Yes, I've found that these devices tend to allow for finer hand movements and gestures, which does reduce hand strain and fatigue when compared to the larger movements required by a traditional mouse input system.
Thanks for the comment. One of the key advantages to using a 3D mouse is indeed a more comfortable working experience. Think of all the clicking, dragging, scrolling required to position your CAD content when using a standard mouse and keyboard. Many 3D mouse users discover our products after developing repetitive strain injuries from this way of working. In the majority of cases, these symptoms reduce or disappear after changing to the two-handed workstyle enabled by a 3D mouse.
It's worth noting that a 3D mouse does not replace the standard mouse, it's used in conjunction. The 3D mouse takes responsibility for positioning the model or view while the standard mouse does what it's best at - pointing and clicking. The result is a significant reduction in standard mouse clicks and movements and a reduction in the risk of RSI.

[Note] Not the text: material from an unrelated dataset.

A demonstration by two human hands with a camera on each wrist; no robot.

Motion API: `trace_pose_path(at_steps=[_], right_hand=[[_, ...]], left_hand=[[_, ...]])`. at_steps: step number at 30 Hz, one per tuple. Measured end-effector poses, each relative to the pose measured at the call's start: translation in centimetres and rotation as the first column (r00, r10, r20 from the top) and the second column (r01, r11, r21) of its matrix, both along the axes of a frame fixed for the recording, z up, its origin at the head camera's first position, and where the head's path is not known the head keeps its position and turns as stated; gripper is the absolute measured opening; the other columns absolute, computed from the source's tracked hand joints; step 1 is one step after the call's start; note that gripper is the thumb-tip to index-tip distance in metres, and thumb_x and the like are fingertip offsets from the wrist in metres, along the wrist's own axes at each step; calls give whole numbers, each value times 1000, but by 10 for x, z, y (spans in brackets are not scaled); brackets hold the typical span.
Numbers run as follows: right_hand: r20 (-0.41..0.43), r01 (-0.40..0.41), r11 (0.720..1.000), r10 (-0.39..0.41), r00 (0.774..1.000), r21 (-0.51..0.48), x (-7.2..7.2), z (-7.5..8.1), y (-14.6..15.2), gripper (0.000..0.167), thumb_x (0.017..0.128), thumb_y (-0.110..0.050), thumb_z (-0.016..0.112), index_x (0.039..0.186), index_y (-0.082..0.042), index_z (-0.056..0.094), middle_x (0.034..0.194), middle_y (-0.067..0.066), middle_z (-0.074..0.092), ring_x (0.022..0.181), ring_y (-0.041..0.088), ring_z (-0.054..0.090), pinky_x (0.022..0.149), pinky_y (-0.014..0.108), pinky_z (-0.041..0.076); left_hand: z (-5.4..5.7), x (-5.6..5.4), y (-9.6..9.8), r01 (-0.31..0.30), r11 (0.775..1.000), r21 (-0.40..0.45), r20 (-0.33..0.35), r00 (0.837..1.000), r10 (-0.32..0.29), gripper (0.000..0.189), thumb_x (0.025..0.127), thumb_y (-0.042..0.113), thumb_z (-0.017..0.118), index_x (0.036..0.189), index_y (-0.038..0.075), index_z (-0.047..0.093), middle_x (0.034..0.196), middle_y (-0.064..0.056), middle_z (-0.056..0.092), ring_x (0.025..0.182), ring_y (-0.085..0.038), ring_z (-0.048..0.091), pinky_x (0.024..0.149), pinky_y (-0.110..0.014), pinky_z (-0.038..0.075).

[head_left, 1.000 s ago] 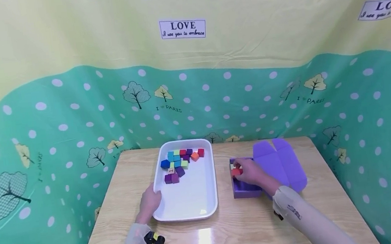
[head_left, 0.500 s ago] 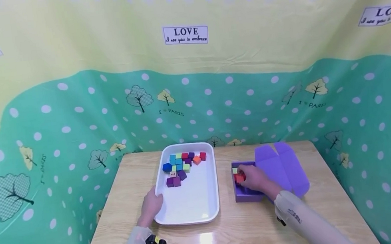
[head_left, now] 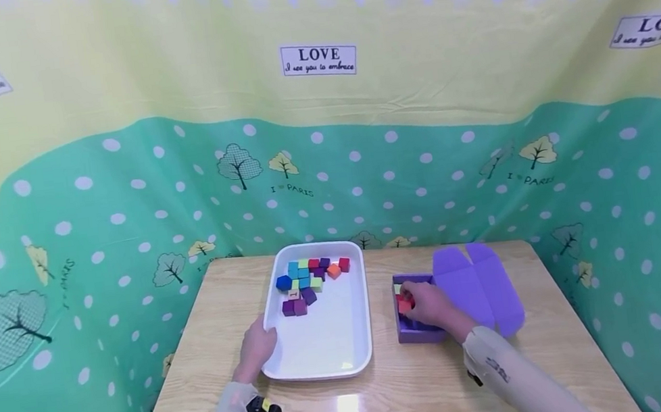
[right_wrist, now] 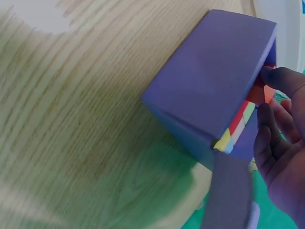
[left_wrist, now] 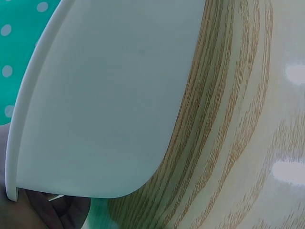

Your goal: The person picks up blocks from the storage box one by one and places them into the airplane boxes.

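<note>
In the head view my left hand (head_left: 259, 345) grips the left rim of a white tray (head_left: 323, 360). The left wrist view shows its fingers (left_wrist: 71, 212) curled under the tray's edge. Several coloured cubes, among them a blue one (head_left: 284, 283) and an orange one (head_left: 334, 271), sit in the tray's far half. My right hand (head_left: 430, 303) reaches into an opened purple box (head_left: 421, 335) and pinches an orange-red cube (right_wrist: 256, 92) between thumb and fingers. Beside it in the box lie more cubes, including a yellow one (right_wrist: 222, 142) and a light green one (head_left: 398, 289).
The box's purple lid (head_left: 477, 291) lies folded back to the right. Tray and box stand apart on a wooden table (head_left: 390, 403). A patterned curtain (head_left: 328, 186) closes off the back and sides. Black wrist cameras hang at both sleeves.
My right hand and the orange-red cube have shifted slightly toward the near side of the box. The left hand stays on the tray rim. The head view has tilted a little.
</note>
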State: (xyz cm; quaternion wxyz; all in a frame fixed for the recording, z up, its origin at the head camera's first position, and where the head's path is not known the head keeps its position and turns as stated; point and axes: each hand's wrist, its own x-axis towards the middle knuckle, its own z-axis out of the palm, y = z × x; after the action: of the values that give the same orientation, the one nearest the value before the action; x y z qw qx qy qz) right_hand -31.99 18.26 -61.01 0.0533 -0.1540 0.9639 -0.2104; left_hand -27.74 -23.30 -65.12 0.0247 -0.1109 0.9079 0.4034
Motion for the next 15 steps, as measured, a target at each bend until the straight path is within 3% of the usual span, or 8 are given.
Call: trace_pose_path(at_steps=[8, 15], right_hand=[[-3, -19, 1000, 19, 1000, -2, 3, -11, -2, 30, 75, -14, 81, 98, -15, 63, 83, -3, 62, 70, 12, 54, 65, 31, 52], [-92, -50, 999, 51, 994, 17, 4, -22, -2, 29, 74, -15, 82, 94, -17, 61, 76, -6, 57, 65, 12, 49, 59, 29, 46]], left_hand=[[-3, 0, -2, -4, 1000, 3, 6, 1000, 4, 47, 95, 10, 47, 141, -1, 44, 131, -28, 53, 115, -42, 56, 96, -55, 47], [-1, 0, -1, -4, 1000, -14, 3, 1000, 4, 48, 95, 8, 46, 141, -3, 43, 131, -30, 53, 114, -44, 56, 94, -56, 47]])
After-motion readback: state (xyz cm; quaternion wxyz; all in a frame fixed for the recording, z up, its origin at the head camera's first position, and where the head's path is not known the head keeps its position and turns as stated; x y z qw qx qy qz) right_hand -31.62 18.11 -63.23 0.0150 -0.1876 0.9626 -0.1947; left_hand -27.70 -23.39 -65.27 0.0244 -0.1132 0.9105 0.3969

As well as being more comfortable, it's a faster way of working faster and while you're right that probably means moving on to the next project sooner, meeting deadlines and delivering projects faster that the competition has got to be a good thing :-)
Interesting that you use the comfortable, John. Is there something about these tools that takes the strain off the user? Perhaps it's a matter of reducing the design time. But even if the design time is shorter, the design engineer would just be on to the next project.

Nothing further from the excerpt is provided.